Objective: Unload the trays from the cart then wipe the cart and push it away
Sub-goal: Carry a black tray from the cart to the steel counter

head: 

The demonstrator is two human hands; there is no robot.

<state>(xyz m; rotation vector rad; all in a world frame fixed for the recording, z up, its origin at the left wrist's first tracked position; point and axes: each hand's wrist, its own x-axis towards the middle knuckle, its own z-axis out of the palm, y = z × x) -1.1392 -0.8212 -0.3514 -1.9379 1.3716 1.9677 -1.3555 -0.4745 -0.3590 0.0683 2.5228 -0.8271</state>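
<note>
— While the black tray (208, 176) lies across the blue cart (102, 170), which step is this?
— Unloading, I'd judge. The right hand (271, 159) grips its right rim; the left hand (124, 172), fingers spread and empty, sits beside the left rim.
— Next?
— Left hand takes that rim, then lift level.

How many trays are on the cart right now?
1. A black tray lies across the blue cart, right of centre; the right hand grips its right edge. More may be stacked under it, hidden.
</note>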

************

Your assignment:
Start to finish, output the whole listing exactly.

Written answer:
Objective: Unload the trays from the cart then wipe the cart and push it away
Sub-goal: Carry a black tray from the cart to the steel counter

head: 

The demonstrator is two human hands; there is no robot.

<state>(xyz m; rotation vector rad; all in a world frame fixed for the recording, z up, its origin at the left wrist's first tracked position; point and axes: each hand's wrist, its own x-axis towards the middle knuckle, its own z-axis out of the palm, y = z × x) -1.1392 -0.8212 -0.3514 -1.9379 1.3716 1.9677 -1.3555 -0.4745 -0.3590 0.0683 2.5228 -0.8271</state>
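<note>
— While the black tray (208, 176) lies across the blue cart (102, 170), which step is this?
— Unloading, I'd judge. The right hand (271, 159) grips its right rim; the left hand (124, 172), fingers spread and empty, sits beside the left rim.
— Next?
— Left hand takes that rim, then lift level.

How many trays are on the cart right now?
1. A black tray lies across the blue cart, right of centre; the right hand grips its right edge. More may be stacked under it, hidden.
</note>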

Fully answered, the exercise is complete.